JMIR Publications

ABSTRACT

Background:

In recent years, use of digital mobile measurement devices (DMMD) for self-documentation in cardiovascular care in Western industrialized health care systems has increased. Chronic Heart Failure (cHF) patients are one of those patient groups with cardiovascular findings for whom digital self-documentation plays an increasingly important role in self-management. Data from DMMD can also be integrated into telemonitoring programs or data-intensive medical research to collect and evaluate patient reported outcome measures via data sharing. However, implementation of data-intensive devices and data sharing pose several challenges for physicians and patients as well as for the ethical governance of data-driven medical research.

Objective:

This study explored the potential and challenges of digital device data for cardiology research from patients’ perspectives. Leading research questions of the study concerned cHF patients’ attitudes towards: (1) health-related data collected in the use of digital devices for self-documentation; and (2) sharing health data and consenting to data sharing for research purposes.

Methods:

A cross-sectional survey study among patients of a research use case in cardiology was conducted at a German university medical center (n=105). Eligible participants were German speaking adult cHF patients at that center. The pen and pencil-questionnaire was send by mail.

Results:

The majority of participants approved digital documentation, as they expected the device data to help them observe their body and its functions more objectively. Digital device data was believed to provide ‘cognitive support’ both for patients’ self-assessment and physicians’ evaluation of patients’ current health condition.
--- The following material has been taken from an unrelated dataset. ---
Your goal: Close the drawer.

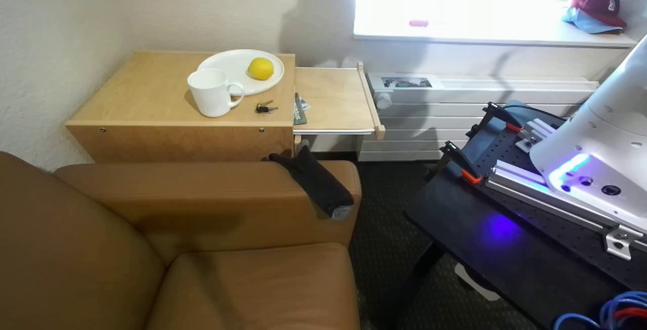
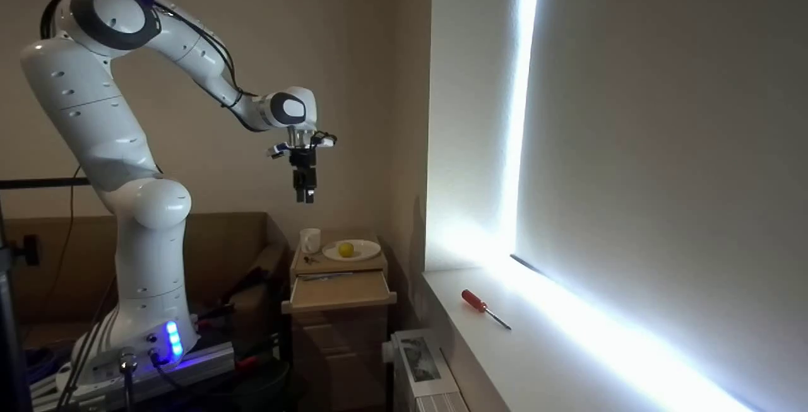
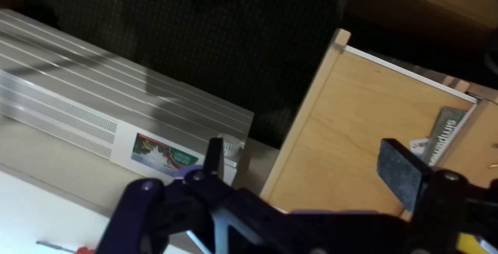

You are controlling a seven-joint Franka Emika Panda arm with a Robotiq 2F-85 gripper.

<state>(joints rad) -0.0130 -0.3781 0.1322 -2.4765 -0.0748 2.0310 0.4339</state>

Interestingly, positive attitudes to DMMD data providing cognitive support were in particular voiced by older patients (≥65 years). However, approximately half of the participants (53.33%, 56/105) also reported unease when dealing with self-documented data that lay outside the optimal medical target range. Furthermore, our findings revealed preferences for self-management of DMMD data disclosed for data-intensive medical research which are best implemented with a dynamic consent model

Conclusions:

Our findings provide insights for implementing DMMD in cardiac research with a number of practical implications, such as how divergent attitudes and preferences among CHF patients towards different recipient bodies affect consent to sharing data for research. We suggest addressing patients’ plural views on consenting and data sharing in institutional normative governance frameworks for data-intensive medical research.